The choice of $\alpha$ depends on the particular method used for constructing block encoding. If it is particularly large, this success probability will be small and so one would have to repeat many times to get a single success. One way to circumvent this is (oblivious) fixed-point amplitude amplification. The idea is to use Grover-like iterates to boost the amplitude of the $|0\rangle$ branch so that the probability of success is close to $1$. "Fixed-point" refers to a version of AA where, unlike Grover's classic algorithm which requires an exact # of iterates to get the maximum amplitude otherwise we "overcook" the quantum state, we can keep applying iterates and continue to improve our amplification. "Oblivious" refers to the fact that we don't need to know what $|v\rangle$ was in order to do this procedure. Note that this requires you to have access to both $U$ and $U^\dagger$. Roughly speaking, by querying $U$ and its inverse $O(\log(2/\delta)/\sqrt{\Pr(E_0)})$ times, the FPAA circuit produces a state such that measuring the first qubit now prepares $\frac{M|v\rangle}{\|M|v\rangle\|}$ with probability no less than $1 -\delta^2$. Compared to just repeating until success, which needs ${\sim} 1/\Pr(E_0)$ repetitions (hence queries to $U$), this achieves the famous Grover quadratic speedup.

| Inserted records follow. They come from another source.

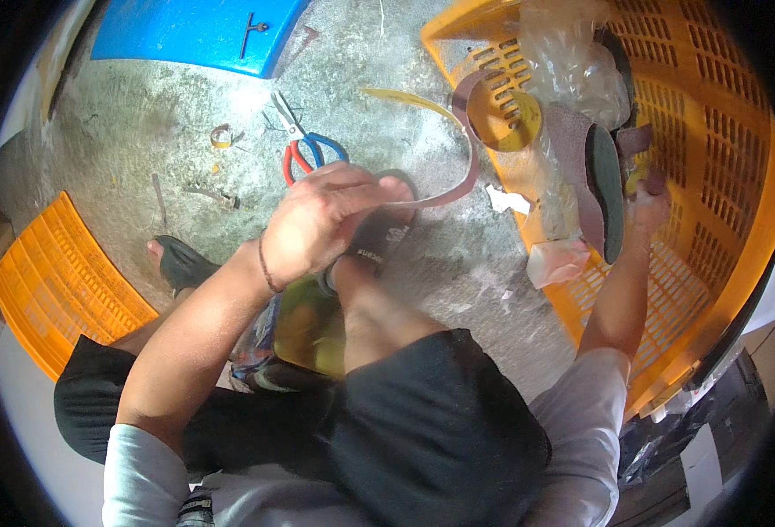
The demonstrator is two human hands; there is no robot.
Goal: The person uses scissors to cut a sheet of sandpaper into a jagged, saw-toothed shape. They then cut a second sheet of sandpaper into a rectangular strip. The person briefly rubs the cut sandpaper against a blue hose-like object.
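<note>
My left hand (pixel 317 215) pinches one end of a mauve strip (pixel 471 167) above my right foot. The strip bends up and away, its far end showing a yellow face (pixel 409 97). Over the orange crate on the right, my right hand (pixel 649 209) is curled and somewhat blurred beside a small mauve and yellow piece (pixel 635 140); its grip is hard to make out. Next to it lies a dark, sole-shaped piece (pixel 607 198) with a mauve sheet against it. Scissors (pixel 298 132) with red and blue handles rest on the floor beyond my left hand.
The orange slotted crate (pixel 712 176) holds a clear plastic bag (pixel 572 61) and a yellow disc (pixel 517 120). A blue panel (pixel 185 35) with a small dark tool on it lies far left. Another orange crate (pixel 71 281) stands at left. Scraps dot the concrete floor (pixel 440 263).
</note>
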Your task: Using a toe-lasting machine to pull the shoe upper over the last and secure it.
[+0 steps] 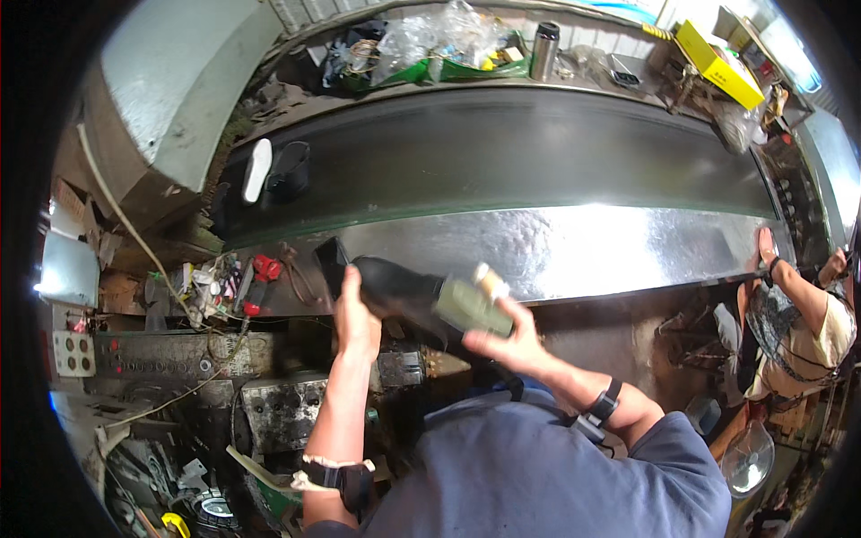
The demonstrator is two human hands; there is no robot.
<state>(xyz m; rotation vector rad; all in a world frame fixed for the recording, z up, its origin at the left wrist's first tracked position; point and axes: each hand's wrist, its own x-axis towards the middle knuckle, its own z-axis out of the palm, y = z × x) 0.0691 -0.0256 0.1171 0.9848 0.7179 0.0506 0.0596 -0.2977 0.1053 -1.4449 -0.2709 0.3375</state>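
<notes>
My left hand point(357, 318) is wrapped round the dark end of a black shoe or boot point(399, 282), in front of the conveyor's near edge. From its other end sticks out a green block point(471, 307), which looks like a shoe last. My right hand point(511, 341) grips that block, with the thumb and fingers on either side. A small cream-coloured piece point(490, 281) shows beside the block, blurred. On the dark belt point(502, 143) at the far left lie a white shoe sole point(257, 170) and a black shoe piece point(289, 170).
A shiny metal ledge point(556, 247) runs along the belt. Behind it stand a steel flask point(544, 51), plastic bags point(439, 36) and a yellow box point(717, 63). A red-handled tool point(265, 268) lies at left, above a machine point(282, 412). Another person point(798, 327) is at the right.
</notes>
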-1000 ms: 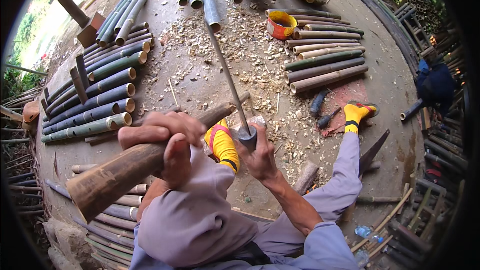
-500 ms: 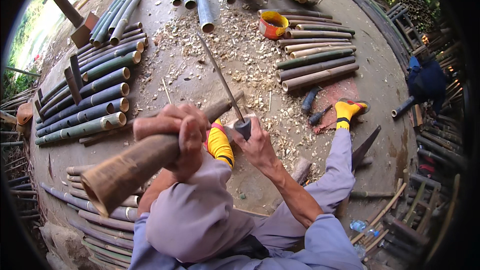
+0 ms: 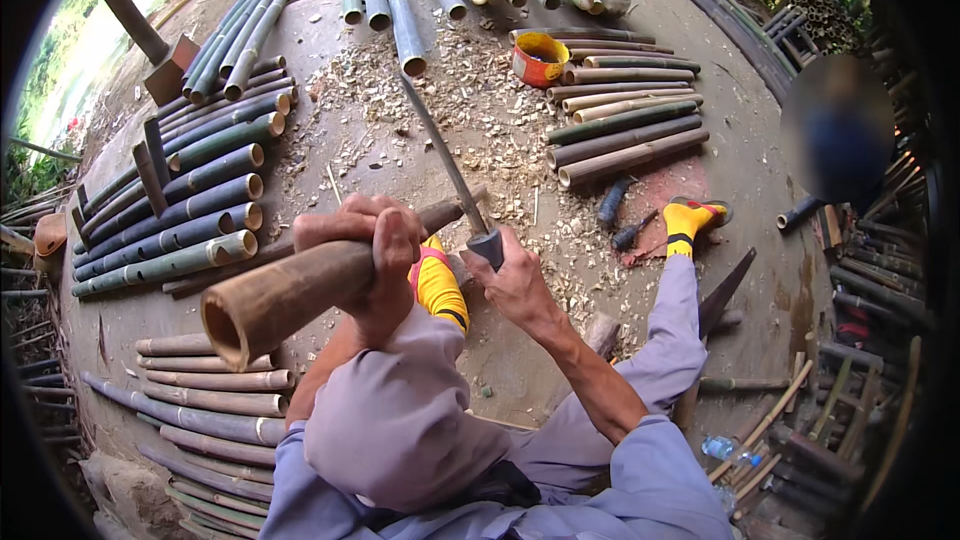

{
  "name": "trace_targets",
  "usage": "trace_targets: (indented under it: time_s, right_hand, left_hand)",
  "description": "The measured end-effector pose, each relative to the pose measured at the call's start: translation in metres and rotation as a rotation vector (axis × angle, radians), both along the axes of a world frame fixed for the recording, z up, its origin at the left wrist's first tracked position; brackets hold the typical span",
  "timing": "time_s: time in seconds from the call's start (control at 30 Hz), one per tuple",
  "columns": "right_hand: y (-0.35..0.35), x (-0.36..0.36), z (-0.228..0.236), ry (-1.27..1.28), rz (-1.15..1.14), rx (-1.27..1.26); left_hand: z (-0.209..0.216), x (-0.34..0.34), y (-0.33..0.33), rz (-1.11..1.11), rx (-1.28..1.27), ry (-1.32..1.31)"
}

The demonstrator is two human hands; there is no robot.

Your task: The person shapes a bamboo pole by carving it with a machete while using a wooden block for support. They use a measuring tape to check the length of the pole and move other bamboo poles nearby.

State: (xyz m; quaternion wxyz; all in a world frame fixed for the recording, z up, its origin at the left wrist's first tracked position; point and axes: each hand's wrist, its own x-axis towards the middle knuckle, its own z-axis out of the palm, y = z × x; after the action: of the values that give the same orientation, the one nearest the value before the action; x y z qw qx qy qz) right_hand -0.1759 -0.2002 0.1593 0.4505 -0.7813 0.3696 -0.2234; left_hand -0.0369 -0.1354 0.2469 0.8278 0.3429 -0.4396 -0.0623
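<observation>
My left hand (image 3: pixel 375 250) is closed around a brown bamboo tube (image 3: pixel 290 308), held slanting above my left knee. The tube's hollow near end opens toward the lower left, and its far part passes behind my fingers toward the upper right. In my right hand (image 3: pixel 515 285) is the dark handle of a long, narrow-bladed tool (image 3: pixel 435 145). Its blade points up and away to the left, crossing the tube close to its far end. Whether blade and tube touch, I cannot tell.
Cut bamboo tubes lie in rows at left (image 3: pixel 170 265) and right (image 3: pixel 630 155). Wood chips (image 3: pixel 390 105) cover the ground near a red-yellow bucket (image 3: pixel 540 60). A saw blade (image 3: pixel 725 292) stands by my right leg; a person (image 3: pixel 838 130) is at the far right.
The near end of the bamboo tube has shifted up and to the right with my left hand. The tool has moved only slightly. Both hands keep their hold.
</observation>
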Motion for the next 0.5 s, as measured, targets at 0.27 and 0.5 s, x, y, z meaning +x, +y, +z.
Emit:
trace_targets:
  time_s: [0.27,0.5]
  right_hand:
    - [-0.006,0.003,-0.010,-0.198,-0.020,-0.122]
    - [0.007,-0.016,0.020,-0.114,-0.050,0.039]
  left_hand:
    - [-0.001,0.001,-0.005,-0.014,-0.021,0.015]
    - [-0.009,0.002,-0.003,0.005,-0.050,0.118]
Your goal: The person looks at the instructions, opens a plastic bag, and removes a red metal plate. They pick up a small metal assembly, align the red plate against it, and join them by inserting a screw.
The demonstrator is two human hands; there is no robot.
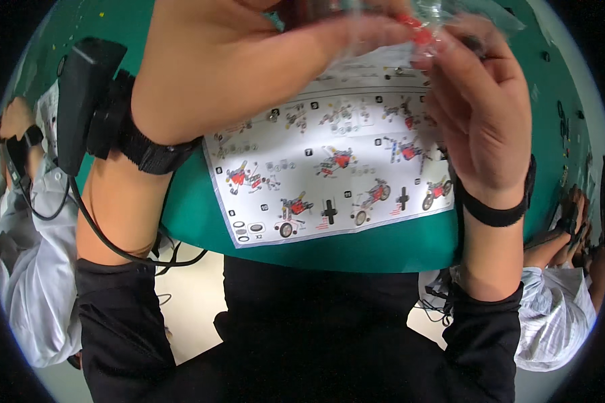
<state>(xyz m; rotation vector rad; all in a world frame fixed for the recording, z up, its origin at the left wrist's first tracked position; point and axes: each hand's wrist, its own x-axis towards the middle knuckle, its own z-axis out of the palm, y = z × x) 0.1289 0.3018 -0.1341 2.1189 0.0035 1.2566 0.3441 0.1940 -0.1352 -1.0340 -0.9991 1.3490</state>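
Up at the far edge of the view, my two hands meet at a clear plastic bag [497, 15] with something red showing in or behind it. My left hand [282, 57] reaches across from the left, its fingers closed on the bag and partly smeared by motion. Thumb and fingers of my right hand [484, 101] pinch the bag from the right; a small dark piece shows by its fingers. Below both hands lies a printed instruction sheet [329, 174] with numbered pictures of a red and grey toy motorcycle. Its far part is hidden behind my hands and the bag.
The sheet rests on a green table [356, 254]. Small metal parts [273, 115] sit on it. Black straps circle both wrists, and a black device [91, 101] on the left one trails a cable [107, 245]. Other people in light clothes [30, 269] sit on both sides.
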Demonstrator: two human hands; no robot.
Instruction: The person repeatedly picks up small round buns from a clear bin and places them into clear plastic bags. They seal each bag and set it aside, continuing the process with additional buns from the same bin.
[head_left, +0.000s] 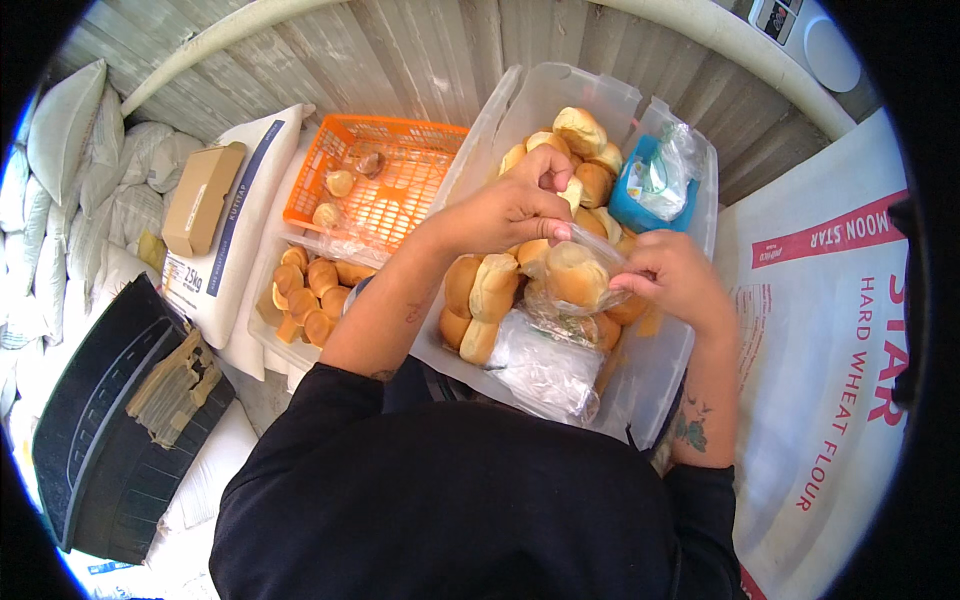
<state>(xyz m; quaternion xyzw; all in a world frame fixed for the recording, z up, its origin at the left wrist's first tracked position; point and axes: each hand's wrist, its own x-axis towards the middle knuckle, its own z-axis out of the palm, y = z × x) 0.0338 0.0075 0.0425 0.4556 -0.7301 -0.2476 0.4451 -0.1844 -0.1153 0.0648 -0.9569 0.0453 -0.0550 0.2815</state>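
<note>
Over a translucent plastic bin (679, 349) filled with bread rolls (579, 133), both hands are on a clear plastic bag (600, 244) with a golden roll (576, 274) inside it. My left hand (517, 199) pinches the bag's upper left edge between thumb and finger. On the other side, my right hand (671, 277) grips the bag's right edge. Below them, in the near part of the bin, lies a stack of clear plastic bags (544, 364). A blue plastic container (626, 196) holding crumpled clear plastic stands at the bin's right side.
An orange slatted crate (394, 214) with a few small round pieces sits left of the bin. Nearer is a clear tub of rolls (306, 300). Flour sacks (817, 360) flank both sides. A cardboard box (201, 199), a black plastic crate (112, 427) and a scale (829, 56) are around.
</note>
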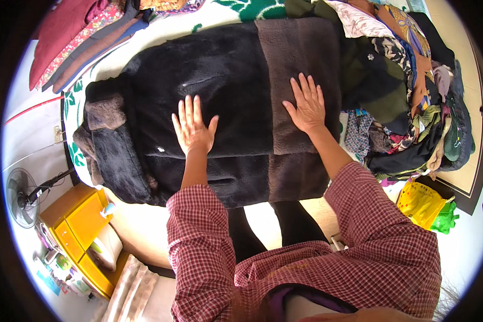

See the original paper here and a relevant follow-up here. Also see this useful tutorial and the seminal QSVT paper, which provides another strategy to boost the probability by "uniform singular value amplification" - essentially, uniformly boosting the norm of the block-encoded matrix from $M/\alpha$ to $M'/\alpha'$, where $M'$ is close to $M$ (with controllable error) and ideally $\alpha' \approx \|M\|$. The choice of FPAA vs. USVA will depend on your application and prior knowledge about $M$ and/or $|v\rangle$.